With the positive perspective, hypothetically written by a former student, I wrote it in much the same style that I might have written an actual letter to my former teacher. I admired many of his attitudes on the subject of learning math and I hope to embody some of those same teaching styles. Whether a student ever realizes the quality of my instruction is immaterial, so long as they receive the benefit from a well-suited instruction and curriculum.

With the negative perspective, again written by an imaginary former student, I try to shed light on some of my fears as a new teacher. I can imagine some of my creative teaching methods as being counter-productive, confusing or only benefiting a small portion of the class. So, I'm still struggling to find the right idea, or a least a good working-idea of what an effective (interactive) teaching approach is.

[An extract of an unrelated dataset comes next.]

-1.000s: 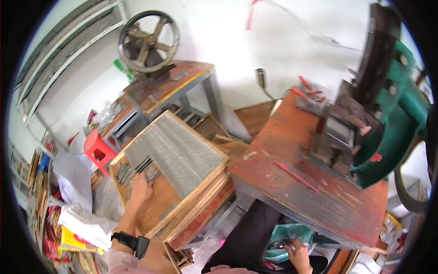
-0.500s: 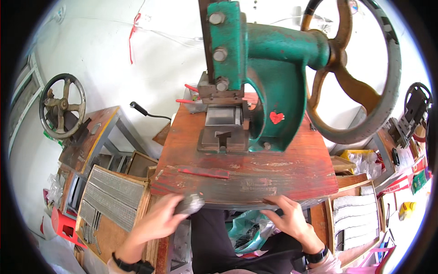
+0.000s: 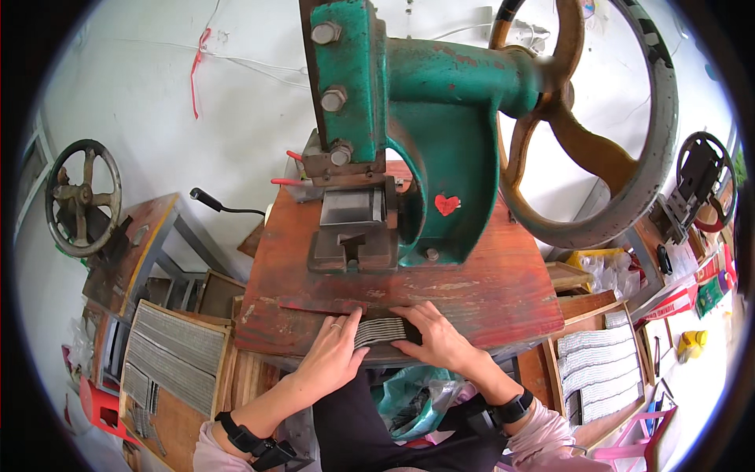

Plus, this negative perspective mirrors some of the comments in the positive perspective and attempts to reveal that there can often be goods and bads to any approach. There will sometimes be disparity amongst students as to who really benefits from my teaching.

So, as you can see, my focus continues to be to find an effective and interactive teaching style. I like the picture I portrayed in the positive perspective and I'm going to try to find one-on-one strategies to avoid the picture I portrayed in the negative perspective.